*** Data for review ***

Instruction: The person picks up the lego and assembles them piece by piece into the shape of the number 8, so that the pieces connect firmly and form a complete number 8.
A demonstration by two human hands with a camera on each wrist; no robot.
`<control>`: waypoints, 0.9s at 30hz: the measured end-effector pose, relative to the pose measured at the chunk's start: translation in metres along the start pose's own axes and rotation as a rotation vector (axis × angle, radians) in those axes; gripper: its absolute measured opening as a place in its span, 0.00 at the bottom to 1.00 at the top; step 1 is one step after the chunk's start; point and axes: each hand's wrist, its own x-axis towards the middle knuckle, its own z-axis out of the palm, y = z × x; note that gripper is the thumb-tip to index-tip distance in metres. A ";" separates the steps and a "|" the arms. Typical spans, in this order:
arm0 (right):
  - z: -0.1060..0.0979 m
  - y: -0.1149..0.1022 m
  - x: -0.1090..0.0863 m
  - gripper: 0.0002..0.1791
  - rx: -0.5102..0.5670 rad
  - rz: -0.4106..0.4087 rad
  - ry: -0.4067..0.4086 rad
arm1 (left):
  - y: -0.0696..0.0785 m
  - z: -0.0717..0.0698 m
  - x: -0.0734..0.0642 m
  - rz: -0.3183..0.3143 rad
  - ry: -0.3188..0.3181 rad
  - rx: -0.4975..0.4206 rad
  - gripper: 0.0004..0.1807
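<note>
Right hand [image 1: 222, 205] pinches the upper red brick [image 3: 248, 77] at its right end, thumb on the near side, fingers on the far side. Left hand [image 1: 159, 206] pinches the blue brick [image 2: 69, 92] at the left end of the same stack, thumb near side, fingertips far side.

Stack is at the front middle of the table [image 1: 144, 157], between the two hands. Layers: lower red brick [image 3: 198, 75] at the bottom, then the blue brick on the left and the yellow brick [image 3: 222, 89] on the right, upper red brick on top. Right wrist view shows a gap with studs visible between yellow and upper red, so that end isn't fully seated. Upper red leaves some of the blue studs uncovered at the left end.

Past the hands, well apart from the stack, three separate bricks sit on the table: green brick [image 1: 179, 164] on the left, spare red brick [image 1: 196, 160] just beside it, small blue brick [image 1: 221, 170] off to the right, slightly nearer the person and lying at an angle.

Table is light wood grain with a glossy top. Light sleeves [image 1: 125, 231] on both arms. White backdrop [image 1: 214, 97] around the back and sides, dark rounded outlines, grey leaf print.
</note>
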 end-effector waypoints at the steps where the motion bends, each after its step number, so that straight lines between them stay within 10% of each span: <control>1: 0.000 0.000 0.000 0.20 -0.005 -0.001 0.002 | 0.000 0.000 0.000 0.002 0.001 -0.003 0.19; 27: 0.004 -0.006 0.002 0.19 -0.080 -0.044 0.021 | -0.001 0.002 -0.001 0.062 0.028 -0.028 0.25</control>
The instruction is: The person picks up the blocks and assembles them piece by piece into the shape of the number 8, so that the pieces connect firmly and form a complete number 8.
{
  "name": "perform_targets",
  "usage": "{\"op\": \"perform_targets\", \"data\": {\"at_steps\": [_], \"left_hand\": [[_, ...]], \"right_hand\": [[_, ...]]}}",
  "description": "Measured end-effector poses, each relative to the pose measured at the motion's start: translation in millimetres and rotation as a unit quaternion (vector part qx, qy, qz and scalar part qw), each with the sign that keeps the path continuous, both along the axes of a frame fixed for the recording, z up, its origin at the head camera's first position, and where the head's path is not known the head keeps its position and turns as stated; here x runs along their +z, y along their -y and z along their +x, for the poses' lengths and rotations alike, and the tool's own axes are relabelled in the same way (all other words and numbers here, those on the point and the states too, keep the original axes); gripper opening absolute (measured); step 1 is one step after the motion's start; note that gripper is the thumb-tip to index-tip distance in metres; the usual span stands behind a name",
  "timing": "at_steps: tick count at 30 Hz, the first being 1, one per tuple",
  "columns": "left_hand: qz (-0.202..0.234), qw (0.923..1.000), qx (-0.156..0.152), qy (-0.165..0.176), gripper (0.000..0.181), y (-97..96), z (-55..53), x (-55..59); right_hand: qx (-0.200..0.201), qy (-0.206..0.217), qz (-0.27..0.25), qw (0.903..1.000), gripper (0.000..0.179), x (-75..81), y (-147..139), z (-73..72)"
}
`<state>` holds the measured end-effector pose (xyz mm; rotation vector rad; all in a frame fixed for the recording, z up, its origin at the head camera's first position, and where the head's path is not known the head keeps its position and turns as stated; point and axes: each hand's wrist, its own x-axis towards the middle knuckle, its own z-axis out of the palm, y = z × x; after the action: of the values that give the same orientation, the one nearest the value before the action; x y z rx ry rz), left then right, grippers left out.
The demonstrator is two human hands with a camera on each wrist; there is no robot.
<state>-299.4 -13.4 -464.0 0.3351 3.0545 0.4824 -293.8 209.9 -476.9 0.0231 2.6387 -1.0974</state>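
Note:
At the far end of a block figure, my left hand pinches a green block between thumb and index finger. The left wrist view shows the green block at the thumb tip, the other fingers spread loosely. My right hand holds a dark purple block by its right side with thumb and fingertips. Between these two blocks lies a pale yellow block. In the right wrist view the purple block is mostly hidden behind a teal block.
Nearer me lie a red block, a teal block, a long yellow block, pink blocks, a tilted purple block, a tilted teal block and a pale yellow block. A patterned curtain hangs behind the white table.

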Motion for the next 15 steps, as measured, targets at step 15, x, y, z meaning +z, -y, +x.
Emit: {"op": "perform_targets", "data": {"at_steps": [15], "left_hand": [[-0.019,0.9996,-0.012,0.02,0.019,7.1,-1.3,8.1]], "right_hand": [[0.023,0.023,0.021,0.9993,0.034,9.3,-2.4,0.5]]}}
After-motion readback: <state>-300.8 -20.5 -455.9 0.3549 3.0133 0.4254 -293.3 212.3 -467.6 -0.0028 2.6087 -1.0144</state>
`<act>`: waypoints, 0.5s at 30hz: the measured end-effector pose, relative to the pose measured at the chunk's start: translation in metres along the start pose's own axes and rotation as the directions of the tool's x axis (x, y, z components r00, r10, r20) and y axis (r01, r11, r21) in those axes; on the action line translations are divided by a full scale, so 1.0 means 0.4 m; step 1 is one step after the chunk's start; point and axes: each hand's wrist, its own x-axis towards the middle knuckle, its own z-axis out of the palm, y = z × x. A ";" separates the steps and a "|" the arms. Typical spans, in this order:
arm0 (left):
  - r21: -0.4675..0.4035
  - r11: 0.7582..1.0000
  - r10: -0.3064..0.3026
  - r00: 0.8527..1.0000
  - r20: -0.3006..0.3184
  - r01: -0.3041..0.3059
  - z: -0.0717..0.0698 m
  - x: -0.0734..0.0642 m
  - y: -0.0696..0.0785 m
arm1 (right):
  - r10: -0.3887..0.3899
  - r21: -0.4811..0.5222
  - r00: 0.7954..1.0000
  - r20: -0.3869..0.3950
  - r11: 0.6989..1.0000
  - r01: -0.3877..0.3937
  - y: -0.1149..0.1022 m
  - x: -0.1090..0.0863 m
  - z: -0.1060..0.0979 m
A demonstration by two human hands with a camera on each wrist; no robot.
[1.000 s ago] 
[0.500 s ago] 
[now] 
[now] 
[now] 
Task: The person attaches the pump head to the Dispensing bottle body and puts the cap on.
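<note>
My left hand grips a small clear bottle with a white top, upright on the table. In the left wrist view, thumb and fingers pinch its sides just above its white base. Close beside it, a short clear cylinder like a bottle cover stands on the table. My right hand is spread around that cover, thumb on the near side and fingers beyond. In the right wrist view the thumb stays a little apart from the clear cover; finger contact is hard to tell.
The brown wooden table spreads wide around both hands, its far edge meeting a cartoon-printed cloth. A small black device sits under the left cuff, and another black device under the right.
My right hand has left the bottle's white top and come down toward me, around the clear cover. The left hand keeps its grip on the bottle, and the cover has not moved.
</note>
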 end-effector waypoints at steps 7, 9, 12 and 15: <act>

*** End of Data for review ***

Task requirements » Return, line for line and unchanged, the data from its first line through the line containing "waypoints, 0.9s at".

Answer space »
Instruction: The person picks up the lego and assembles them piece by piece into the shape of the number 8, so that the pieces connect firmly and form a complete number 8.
A demonstration by two human hands with a camera on each wrist; no robot.
`<control>`: waypoints, 0.9s at 30hz: the measured end-effector pose, relative to the pose measured at the chunk's start: translation in metres along the start pose's own axes and rotation as a rotation vector (axis × angle, radians) in those axes; gripper: its absolute measured opening as a place in its span, 0.00 at the bottom to 1.00 at the top; step 1 is one step after the chunk's start; point and axes: each hand's wrist, its own x-axis towards the middle knuckle, its own z-axis out of the palm, y = z × x; note that gripper is the thumb-tip to index-tip distance in metres. A ";" separates the steps and a "|" the arms. Typical spans, in this order:

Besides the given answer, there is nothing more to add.